Decorative Initial T hroughout the poem, Tennyson, as an evolving narrator, struggles with the appropriate ways to cope with the death of a beloved friend. He contemplates the morality of writing about his friend's death, fearing that the action of writing, which may mitigate his pain ("Like dull narcotics, numbing pain"(5)), is unethical. He also worries that beyond simply soothing his pain, he is actually using the death of a friend as inspiration for his own artistic creation, just as the yew tree receives its nourishment from the dead bodies buried in graveyards (2); this is a highly disturbing thought.

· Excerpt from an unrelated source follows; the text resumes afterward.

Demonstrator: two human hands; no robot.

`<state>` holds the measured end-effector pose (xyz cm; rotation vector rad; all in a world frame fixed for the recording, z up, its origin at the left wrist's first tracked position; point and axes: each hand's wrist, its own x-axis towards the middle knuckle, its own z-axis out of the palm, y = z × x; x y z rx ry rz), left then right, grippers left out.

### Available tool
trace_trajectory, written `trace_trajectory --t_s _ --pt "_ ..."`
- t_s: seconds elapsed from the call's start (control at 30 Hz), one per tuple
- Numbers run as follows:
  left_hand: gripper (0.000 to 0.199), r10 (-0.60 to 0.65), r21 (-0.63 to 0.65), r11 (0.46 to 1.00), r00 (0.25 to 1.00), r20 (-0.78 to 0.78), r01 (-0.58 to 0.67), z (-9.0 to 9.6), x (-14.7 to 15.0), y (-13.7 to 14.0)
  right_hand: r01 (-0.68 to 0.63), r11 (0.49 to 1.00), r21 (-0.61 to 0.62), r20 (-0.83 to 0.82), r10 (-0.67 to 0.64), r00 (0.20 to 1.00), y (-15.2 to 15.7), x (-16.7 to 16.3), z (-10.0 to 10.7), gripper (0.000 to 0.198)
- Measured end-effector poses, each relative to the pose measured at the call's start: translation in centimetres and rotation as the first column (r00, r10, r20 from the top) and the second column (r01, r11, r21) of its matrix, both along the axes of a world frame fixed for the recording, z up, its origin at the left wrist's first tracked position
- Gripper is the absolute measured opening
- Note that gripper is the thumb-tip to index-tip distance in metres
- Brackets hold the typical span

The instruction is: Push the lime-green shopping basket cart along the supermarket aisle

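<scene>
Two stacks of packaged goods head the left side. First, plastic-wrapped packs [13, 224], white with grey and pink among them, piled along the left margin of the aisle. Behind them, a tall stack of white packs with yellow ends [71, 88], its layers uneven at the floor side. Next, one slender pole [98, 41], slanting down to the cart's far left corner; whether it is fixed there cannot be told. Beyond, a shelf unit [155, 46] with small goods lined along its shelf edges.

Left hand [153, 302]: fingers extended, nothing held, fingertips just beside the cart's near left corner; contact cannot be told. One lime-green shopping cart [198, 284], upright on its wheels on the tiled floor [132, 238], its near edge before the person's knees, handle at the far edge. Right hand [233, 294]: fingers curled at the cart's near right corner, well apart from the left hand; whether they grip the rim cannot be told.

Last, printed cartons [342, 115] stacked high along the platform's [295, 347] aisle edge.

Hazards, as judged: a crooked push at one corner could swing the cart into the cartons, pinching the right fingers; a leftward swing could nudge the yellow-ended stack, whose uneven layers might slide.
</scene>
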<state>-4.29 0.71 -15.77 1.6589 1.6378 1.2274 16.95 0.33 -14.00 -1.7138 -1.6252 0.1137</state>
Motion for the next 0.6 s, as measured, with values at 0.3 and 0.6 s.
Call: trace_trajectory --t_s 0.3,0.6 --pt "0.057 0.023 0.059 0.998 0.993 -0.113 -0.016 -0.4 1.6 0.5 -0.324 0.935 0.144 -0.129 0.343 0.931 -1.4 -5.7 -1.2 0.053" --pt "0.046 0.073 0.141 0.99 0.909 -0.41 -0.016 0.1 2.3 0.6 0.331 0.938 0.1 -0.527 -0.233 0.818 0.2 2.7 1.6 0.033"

Yet another aspect of mourning that Tennyson considers is the appropriate way to relinquish the deceased and the role of sound in this process — both sounds that the mourner in his grief emits, and those that haunt the mourner as he attempts to carry on with life.

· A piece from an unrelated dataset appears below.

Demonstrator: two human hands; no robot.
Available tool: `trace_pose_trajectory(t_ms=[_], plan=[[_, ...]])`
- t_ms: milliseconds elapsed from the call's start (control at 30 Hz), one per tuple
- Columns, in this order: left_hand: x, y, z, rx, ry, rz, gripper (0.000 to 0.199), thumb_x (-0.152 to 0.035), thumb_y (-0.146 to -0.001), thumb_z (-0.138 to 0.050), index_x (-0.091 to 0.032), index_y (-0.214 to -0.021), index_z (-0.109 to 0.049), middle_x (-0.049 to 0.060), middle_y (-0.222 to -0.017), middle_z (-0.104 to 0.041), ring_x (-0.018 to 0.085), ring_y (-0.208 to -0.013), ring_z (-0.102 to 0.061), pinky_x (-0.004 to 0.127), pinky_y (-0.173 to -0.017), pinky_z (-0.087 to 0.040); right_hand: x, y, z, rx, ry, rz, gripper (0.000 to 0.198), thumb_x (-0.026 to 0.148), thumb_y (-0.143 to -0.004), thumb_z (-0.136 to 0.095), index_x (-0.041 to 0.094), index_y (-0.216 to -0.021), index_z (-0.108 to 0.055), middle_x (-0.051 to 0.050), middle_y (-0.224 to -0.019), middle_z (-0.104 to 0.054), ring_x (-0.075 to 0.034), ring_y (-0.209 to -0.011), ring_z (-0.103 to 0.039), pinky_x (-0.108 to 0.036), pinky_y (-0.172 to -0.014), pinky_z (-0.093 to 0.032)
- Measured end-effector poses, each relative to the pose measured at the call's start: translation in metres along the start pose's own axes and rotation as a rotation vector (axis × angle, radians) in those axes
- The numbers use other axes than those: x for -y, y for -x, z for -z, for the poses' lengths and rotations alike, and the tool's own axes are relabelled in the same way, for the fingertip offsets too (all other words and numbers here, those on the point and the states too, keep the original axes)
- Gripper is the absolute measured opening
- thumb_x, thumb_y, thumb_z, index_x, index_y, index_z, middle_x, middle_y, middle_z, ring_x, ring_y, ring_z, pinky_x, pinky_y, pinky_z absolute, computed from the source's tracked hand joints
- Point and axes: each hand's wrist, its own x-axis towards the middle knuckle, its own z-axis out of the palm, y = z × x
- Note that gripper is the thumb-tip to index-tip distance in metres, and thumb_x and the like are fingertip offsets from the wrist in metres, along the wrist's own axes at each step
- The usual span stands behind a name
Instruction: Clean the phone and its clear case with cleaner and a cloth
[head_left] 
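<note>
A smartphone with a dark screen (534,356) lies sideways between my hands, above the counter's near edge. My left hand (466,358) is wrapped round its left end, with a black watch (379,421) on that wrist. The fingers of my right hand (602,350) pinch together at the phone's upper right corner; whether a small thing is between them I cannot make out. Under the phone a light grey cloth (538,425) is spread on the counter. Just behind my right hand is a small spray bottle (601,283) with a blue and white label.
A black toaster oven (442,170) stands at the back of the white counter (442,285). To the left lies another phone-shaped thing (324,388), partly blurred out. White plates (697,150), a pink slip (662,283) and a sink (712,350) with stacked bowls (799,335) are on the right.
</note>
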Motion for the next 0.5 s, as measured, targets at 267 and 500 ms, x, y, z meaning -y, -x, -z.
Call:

Peace; come away: the song of woe
Is after all earthly song.
Peace; come away: we do him wrong
To sing so wildly: let us go.

Come; let us go: your cheeks are pale;
But half my life I leave behind.
Methinks my friend is richly shrined;
But I shall pass, my work will fail.

Yet in these ears, till hearing dies,
One set slow bell will seem to toll
The passing of the sweetest soul
That ever look'd with human eyes.

I hear it now, and o'er and o'er,
Eternal greetings to the dead;
And "Ave, Ave, Ave," said,
"Adieu, adieu," for evermore. [57, p. 239]

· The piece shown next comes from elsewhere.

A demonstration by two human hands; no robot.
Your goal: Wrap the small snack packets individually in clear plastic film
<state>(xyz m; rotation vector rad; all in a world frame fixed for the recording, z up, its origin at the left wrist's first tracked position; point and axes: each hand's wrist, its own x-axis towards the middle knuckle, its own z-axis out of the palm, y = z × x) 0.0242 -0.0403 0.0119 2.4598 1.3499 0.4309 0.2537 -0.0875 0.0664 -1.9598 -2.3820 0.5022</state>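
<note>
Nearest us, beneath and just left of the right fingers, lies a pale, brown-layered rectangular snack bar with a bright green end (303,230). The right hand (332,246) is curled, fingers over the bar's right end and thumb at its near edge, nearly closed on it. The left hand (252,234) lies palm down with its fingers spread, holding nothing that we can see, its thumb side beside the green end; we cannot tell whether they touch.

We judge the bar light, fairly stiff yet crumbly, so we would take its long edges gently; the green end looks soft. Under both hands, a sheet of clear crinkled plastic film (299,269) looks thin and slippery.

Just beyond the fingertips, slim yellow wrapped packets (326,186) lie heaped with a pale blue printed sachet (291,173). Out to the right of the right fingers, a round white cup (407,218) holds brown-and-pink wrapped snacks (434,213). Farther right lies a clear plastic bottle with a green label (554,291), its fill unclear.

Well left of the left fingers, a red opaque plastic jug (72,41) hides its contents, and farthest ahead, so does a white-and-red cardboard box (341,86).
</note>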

If singing about loss is an "earthly" thing to do, why is this not an appropriate way for those on earth to channel their grief? What is a more appropriate way? What is wild about the way people mourn aloud? Why does Tennyson suggest that this unhappy release is harmful to the deceased? His call to those singing is to leave the dead behind and go on, rather than to let the dead move on to another realm. He literally says that it does the deceased wrong when those alive sing, but he seems to be concerned with those who survive as well. Is he more concerned here with the harm this singing does to the one who is dead, or to those who mourn?

Questions

Even as Tennyson calls to cease with mournful singing, he notes that until his hearing fails him or likely until he himself dies, he shall hear a slow, constant bell announcing the death of his friend repeatedly in his own ears. He also describes hearing the repeated farewells said to those who are dead. Thus, even when the mourner stops his vocal mourning, he seems doomed to hear reminders of the death nonetheless.

Does Tennyson, at this point in the poem, believe that it is the responsibility of the mourner to forever hear morbid, painful sounds, and never to express his own feelings?

What is the connection between the world of the dead and the living, as depicted in this part of the poem, if the memory of the dead is allowed to orally infiltrate the being of the mourner, but the mourner must remain silent?

Is this not a reverse of the natural order of life, in which those who are dead are silenced, and those who remain alive retain the power to speak or sing?